METHODS: The data from 196 patients were reviewed retrospectively

METHODS: The data from 196 patients were reviewed retrospectively. All patients had iatrogenic sciatic nerve injuries at the buttock and thigh levels and were evaluated and treated at the Louisiana State University Health Sciences Center between the years 1968 and 1999. One hundred sixty-four

of these patients had injuries caused by injections at the buttock level, 15 sustained sciatic nerve injuries after a total hip arthroplasty, and 17 had iatrogenic damage at the thigh level.

RESULTS: Patients with severe motor deficits underwent neurolysis if they had positive nerve Bleomycin purchase action potentials, and end-to-end anastomosis or grafting if the nerve action potentials were negative. Operations were performed on 64 patients with injection injuries at the buttock level, on 15 with iatrogenic damage at the thigh level, and on 15 with deficits after total hip arthroplasty. Results were analyzed by the procedure performed and by the outcome in both the peroneal and tibial divisions.

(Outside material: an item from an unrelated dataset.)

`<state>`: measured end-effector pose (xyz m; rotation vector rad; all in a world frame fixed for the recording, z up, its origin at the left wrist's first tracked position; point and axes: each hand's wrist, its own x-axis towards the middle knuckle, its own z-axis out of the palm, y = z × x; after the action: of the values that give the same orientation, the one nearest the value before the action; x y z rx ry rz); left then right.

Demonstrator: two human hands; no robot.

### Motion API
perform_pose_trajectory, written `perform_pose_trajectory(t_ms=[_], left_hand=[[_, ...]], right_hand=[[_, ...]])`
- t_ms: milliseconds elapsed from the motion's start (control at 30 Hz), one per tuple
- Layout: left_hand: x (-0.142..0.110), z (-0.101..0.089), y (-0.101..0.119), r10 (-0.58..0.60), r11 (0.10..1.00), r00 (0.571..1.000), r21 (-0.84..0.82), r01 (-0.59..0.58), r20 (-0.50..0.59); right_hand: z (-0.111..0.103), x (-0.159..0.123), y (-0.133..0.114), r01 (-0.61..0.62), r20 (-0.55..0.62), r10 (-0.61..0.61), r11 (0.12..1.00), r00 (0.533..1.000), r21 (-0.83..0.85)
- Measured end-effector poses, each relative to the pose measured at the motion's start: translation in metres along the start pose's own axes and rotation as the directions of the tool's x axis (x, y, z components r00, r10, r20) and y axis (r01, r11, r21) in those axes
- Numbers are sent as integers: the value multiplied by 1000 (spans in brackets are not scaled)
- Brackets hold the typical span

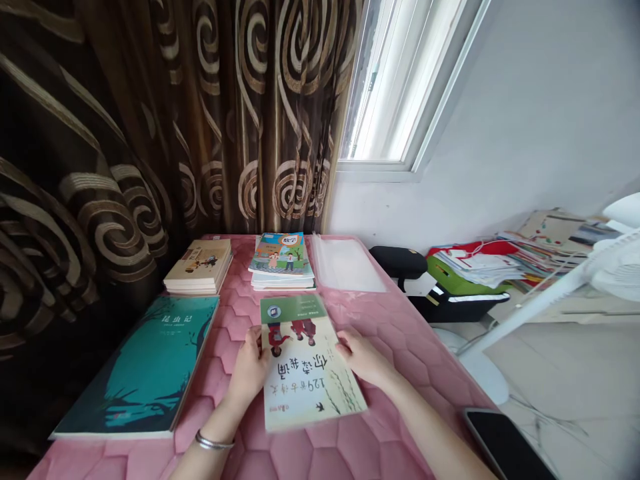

CONCLUSION: Protein Tyrosine Kinase inhibitor Patients with mild or no motor deficits and those with pain that was manageable did not undergo surgery and were treated conservatively. For patients with significant motor deficits and those with pain that was not responsive to pharmacological management, physical and occupational therapy required surgical intervention. Patients who had positive nerve action potentials required neurolysis only and

had the best recovery, whereas those with negative nerve action potentials required more extensive intervention entailing reanastomosis or grafting and had worse outcome. In general, the outcome was better for the tibial than for the peroneal divisions, regardless of the type of BCKDHA intervention.”
“Physical injury or compression of the root, dorsal root ganglion, or peripheral sensory axon leads to well-defined changes in biology and function. Behaviorally, humans report ongoing

painful dysesthesias and aberrations in function, such that an otherwise innocuous stimulus will yield a pain report. These behavioral reports are believed to reflect the underlying changes in nerve function after injury, wherein increased spontaneous activity arises from the neuroma and dorsal root ganglion and spinal changes increase the response of spinal projection neurons. These pain states are distinct from those associated with tissue injury and pose particular problems in management. To provide for developing an understanding of the underlying mechanisms of these pain states and to promote development of therapeutic agents, preclinical models involving section, compression, and constriction of the peripheral nerve or compression of the dorsal root ganglion have been developed. These models give rise to behaviors, which parallel those observed in the human after nerve injury. The present review considers these models and their application.